# Surf 6/11



## Beeracuda (Mar 24, 2006)

Fished around 9 mile road beachside. See yesterday's report about conditions. The surf was the same, just delete dead calm. The water is so clear you can make out the sand bars from the beach. 

The superspook jr. had one blow up and a few flybys. Switched to BA tails on 1/4. The sand trout hated the white/clear green fleck, hit it just about every cast.
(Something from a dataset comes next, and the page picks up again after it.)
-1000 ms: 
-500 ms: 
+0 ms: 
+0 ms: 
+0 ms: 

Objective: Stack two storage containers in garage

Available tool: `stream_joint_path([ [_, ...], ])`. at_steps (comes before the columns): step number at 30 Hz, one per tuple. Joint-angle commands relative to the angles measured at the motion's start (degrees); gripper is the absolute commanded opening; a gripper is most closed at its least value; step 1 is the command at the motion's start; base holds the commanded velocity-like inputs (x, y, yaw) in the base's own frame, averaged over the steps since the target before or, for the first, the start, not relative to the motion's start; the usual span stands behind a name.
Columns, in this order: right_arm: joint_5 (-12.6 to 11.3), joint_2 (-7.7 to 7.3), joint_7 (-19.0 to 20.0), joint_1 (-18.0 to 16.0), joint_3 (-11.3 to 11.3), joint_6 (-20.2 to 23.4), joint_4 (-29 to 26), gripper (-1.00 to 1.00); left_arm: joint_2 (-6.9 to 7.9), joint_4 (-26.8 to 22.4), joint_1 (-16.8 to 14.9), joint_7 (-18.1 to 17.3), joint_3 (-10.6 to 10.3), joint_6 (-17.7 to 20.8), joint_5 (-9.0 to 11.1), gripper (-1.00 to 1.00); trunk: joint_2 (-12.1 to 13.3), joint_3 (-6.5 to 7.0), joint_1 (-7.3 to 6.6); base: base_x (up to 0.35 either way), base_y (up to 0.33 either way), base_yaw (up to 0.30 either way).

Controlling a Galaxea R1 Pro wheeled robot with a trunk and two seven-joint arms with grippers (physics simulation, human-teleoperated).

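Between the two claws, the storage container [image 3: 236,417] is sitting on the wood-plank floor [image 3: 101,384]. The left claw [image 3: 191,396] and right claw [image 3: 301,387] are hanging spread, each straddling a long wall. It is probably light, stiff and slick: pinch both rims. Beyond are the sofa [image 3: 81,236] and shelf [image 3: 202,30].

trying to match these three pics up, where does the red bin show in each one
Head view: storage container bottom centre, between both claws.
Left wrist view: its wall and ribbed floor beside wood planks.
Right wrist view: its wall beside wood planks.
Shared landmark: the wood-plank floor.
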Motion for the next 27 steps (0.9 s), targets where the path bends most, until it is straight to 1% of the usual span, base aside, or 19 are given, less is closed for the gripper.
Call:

Something unusual happened. Little silver dollar size, white & yellowfin bait fish were being chased to the surface. One hits my chest, sides right into my shirt pocket, I almost left a floater. Ruined half a pack a smokes. I calm down and start to laugh. That's never happened. I was thinking about that video about fish light jumping in a boat, when another one pegs my shirt again and one more pops me in the eye. Good thing I had those casa del mars. These little criters were moving.


----------



## Beeracuda (Mar 24, 2006)

*Shuffle your feet!*

Oh, the last couple of steps out of surf, I almost stepped on a big stingray.


----------



## dbarham (Aug 13, 2005)

mee too


----------



## BigJim (Nov 7, 2005)

*stingrays*

while fishin seawall on friday i saw a school of 12 stingrays swim w/in a foot of me... weren't very big, probably a foot in diamter and they were grey, not the usual tan ones i see soo often in the bay


----------



## 4thbreak (May 20, 2005)

BigJim said:


> while fishin seawall on friday i saw a school of 12 stingrays swim w/in a foot of me... weren't very big, probably a foot in diamter and they were grey, not the usual tan ones i see soo often in the bay


They would actually hit my legs as they passed by when I was at Surfside.


----------



## harvey/mary (Apr 2, 2006)

Cow nose rays....they migrate every year around this time. I have seen HUNDREDS of them cruising towards SLPass from Surfside. Saw a 9 yr. old boy get stuck between his ribs one summer. He was shallow water "swimming"...more on the sand than actually swimming.


----------



## texaggie2007 (Dec 18, 2005)

same thing with the bait fish jumping out of the water happend to me and my buddies last week in the surf. I think it was the black tip sharks chasing em down. Ran all the trout out of the area I guess.


----------



## Fishing Logic (Aug 25, 2005)

*Try this one !!!*

Caught this morning while wading. Wasn't catching much and was about done for the day so I played him for about a hour & walk it to shore. Had a few moments along the let's just say I won't be doing this again for awhile. Curado 200 trout rod & a gold spoon.

FL


----------



## fishy (Jun 20, 2005)

now thats a big ray!!!


----------



## Saltwaterfishin_Kris (Aug 12, 2005)

I can tell you this he wasnt wade fishing in that area....Photoshop pic


----------



## goatruckman (Apr 16, 2006)

hes under a big tree and he is still in the sun???????? somethin fishy with the ray pic


----------



## Fishing Logic (Aug 25, 2005)

Wow !!! You guys are something, caught this while wading west Galveston Bay. The pic is at my house on Chocolate Bayou. I kept this for shark & crab bait and because this sucker was trying to take my last gold spoon. LOL !!!! Want some? Come on down & I'll give you a chunk. LOL !!!

FL


----------



## catch 5 (Apr 10, 2006)

Man some people are sure quick to call someone out. Who cares where he was fishing. He obviously caught the thing. Have none of you ever taken a pic of your catch when you got back to the house? Come on guys.


----------



## Mrschasintail (Dec 8, 2004)

This is why most find somewhere else to post their catches. It is a shame.


----------



## Blue Water Ho (May 21, 2004)

Some of yall need to frigging grow up.


----------



## Brine Jake (Aug 12, 2005)

Kris--please explain.


----------



## Brine Jake (Aug 12, 2005)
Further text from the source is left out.